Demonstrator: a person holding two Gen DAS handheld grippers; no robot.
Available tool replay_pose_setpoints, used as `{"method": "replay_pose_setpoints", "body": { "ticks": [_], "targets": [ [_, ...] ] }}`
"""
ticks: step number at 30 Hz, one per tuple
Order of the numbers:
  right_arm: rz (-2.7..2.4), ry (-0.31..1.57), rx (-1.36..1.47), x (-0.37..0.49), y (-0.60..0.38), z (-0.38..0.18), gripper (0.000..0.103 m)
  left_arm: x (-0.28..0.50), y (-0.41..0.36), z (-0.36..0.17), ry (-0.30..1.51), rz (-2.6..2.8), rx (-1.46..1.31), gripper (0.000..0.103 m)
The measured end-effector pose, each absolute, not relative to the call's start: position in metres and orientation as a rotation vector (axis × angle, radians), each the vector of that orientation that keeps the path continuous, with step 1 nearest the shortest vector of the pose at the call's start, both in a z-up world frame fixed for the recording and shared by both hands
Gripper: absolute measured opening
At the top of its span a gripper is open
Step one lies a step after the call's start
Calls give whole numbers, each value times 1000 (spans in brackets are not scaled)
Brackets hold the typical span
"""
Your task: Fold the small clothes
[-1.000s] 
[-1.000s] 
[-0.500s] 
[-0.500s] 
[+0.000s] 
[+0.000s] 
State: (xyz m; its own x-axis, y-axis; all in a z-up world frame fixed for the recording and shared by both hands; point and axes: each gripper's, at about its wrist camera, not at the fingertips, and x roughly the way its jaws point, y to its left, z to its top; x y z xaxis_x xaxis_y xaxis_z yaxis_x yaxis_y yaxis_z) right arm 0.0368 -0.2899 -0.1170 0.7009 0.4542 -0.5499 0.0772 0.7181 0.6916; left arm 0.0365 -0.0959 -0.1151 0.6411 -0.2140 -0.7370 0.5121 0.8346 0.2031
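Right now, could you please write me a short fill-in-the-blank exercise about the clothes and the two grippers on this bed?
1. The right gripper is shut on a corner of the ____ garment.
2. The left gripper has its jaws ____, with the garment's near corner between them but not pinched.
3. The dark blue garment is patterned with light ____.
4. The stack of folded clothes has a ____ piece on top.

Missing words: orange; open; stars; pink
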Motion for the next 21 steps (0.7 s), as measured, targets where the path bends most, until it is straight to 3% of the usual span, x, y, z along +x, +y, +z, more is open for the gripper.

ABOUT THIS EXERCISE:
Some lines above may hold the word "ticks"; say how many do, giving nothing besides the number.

TASK RESULT:
2